* TASK OBJECTIVE: Everything from the line containing "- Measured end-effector" through the line containing "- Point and" in the listing below should be copied exactly, and nothing more.

*** Opening of DATA UNDER STUDY ***

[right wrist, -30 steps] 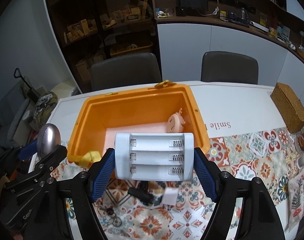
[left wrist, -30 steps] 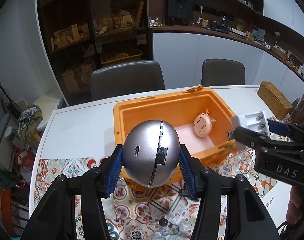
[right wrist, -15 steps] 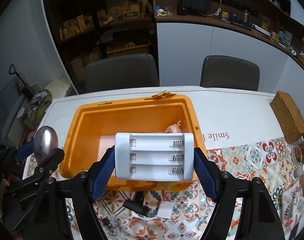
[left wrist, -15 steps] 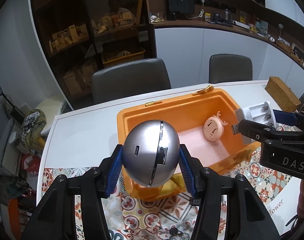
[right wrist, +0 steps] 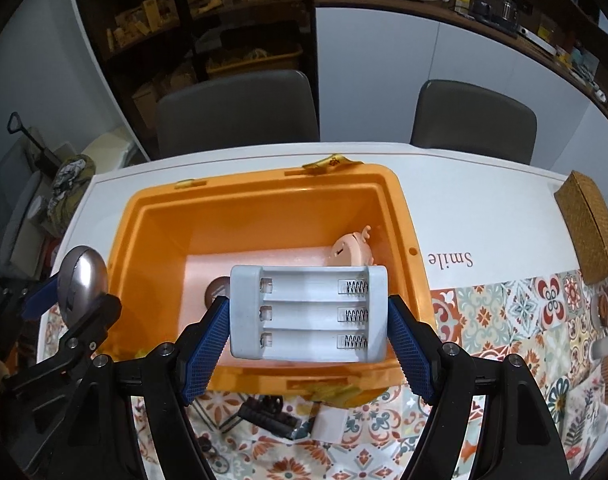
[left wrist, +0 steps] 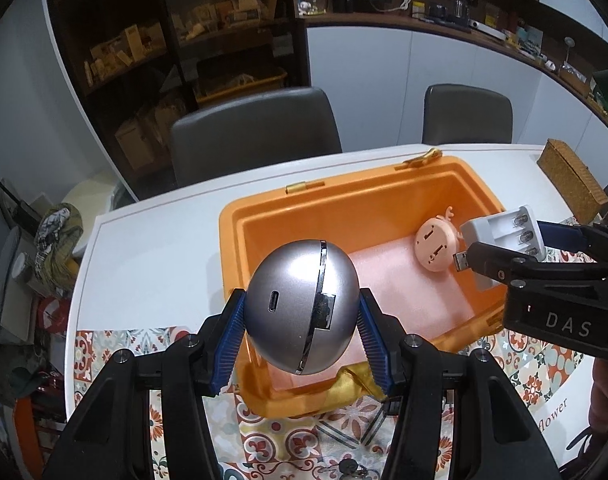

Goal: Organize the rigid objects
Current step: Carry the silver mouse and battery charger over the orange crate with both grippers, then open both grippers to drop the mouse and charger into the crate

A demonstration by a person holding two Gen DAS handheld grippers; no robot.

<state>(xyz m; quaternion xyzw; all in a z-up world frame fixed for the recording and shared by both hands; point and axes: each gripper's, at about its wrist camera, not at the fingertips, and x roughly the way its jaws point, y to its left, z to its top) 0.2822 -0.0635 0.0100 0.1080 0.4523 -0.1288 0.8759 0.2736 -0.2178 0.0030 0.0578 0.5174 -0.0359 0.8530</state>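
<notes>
Left wrist view: the left gripper (left wrist: 302,320) is clamped on a silver egg-shaped gadget (left wrist: 302,308), held over the near left corner of the open orange box (left wrist: 232,248), where a pink round toy (left wrist: 436,246) lies at the far right of the floor. Right wrist view: the right gripper (right wrist: 308,330) grips a white battery charger (right wrist: 308,312) by its ends, above the box's near wall. To place well, lower each piece to the bare floor area, clear of the toy, before easing the fingers apart, one side at a time
</notes>
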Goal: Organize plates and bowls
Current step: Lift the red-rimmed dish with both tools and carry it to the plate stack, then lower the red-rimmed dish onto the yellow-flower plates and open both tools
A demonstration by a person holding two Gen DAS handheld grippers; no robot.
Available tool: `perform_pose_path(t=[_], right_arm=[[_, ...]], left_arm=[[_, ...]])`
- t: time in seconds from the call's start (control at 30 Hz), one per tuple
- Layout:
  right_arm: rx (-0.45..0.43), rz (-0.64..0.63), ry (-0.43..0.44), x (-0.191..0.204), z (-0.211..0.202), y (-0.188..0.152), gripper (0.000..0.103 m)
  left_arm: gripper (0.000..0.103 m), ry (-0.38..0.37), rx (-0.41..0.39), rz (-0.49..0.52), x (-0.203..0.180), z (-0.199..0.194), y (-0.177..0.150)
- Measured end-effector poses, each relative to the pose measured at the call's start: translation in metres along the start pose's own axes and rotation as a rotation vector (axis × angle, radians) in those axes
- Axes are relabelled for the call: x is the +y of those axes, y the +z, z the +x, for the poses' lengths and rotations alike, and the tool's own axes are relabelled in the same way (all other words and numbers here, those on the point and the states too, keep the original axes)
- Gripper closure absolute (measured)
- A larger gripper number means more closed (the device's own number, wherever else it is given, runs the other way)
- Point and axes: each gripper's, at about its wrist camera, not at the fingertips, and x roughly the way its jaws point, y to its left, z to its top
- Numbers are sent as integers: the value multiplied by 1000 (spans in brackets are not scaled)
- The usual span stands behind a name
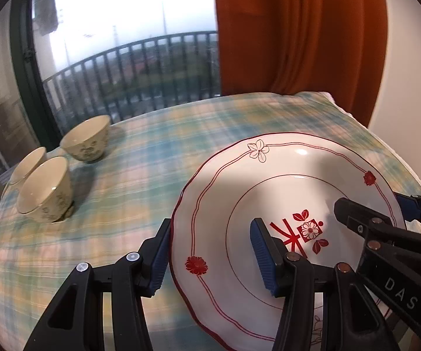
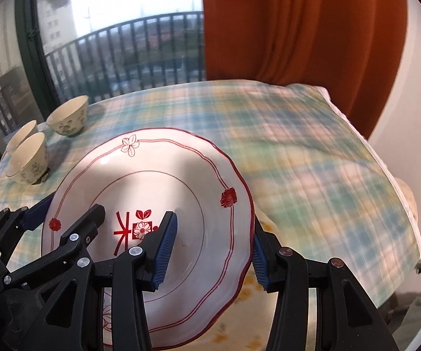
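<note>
White, red-trimmed plate [image 1: 283,204] pinched at opposite rims by my left gripper [image 1: 210,260] and right gripper [image 2: 210,251], above the plaid cloth [image 1: 152,146], right of three bowls [image 1: 86,140].

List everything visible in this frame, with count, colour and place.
plate: one, white with red pattern, held over the near part of the tablecloth
bowls: three, cream with dark floral print, far left of the table
tablecloth: one, blue-green and yellow plaid, covering the table
curtain: one, rust orange, behind the table at right
balcony railing: one, dark, outside the window
left tool: one, black with blue pads, on the plate's left rim
right tool: one, same colours, on its right rim
</note>
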Motion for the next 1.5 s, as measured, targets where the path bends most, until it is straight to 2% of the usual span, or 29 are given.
perform_pose_path(t=[0.27, 0.63, 0.8, 1.0, 1.2, 1.3, 1.4, 1.5], right_arm=[[17, 53, -24, -35, 0, -22, 51], [44, 86, -24, -53, 14, -38, 51], [34, 74, -5, -53, 15, -40, 51], [13, 52, 11, -52, 14, -40, 51], [-7, 91, 22, -63, 10, -39, 51], [-26, 123, 23, -69, 6, -37, 59], [-37, 100, -10, -69, 3, -34, 83], [-46, 36, -48, -60, 2, -35, 82]], left_arm=[[50, -19, 26, 50, -34, 6, -13], [50, 6, 63, 96, -55, 18, -31], [50, 69, 21, 165, -64, 18, -37], [50, 62, 12, 179, -62, 18, -39], [48, 46, 11, 174, -60, 18, -38], [47, 38, 9, 172, -60, 18, -38], [45, 43, 5, 193, -63, 17, -40], [44, 38, 3, 200, -63, 15, -41]])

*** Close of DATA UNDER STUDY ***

* OUTPUT BELOW:
- Measured end-effector poses, each relative to the pose measured at the call's start: translation in metres along the start pose's own axes and rotation as a rotation vector (axis × angle, radians) in those axes
- Axes are relabelled for the call: x is the +y of those axes, y the +z, z the +x, for the poses' lengths and rotations alike, and the tool's own axes are relabelled in the same way (all other words and numbers here, those on the point and the states too, keep the original axes)
- Gripper closure absolute (measured)
- A larger gripper number means more closed (the device's own number, wherever else it is given, runs the other way)
- Point and axes: each gripper's, at about its wrist camera, not at the fingertips, and x roughly the way its jaws point, y to its left, z to its top

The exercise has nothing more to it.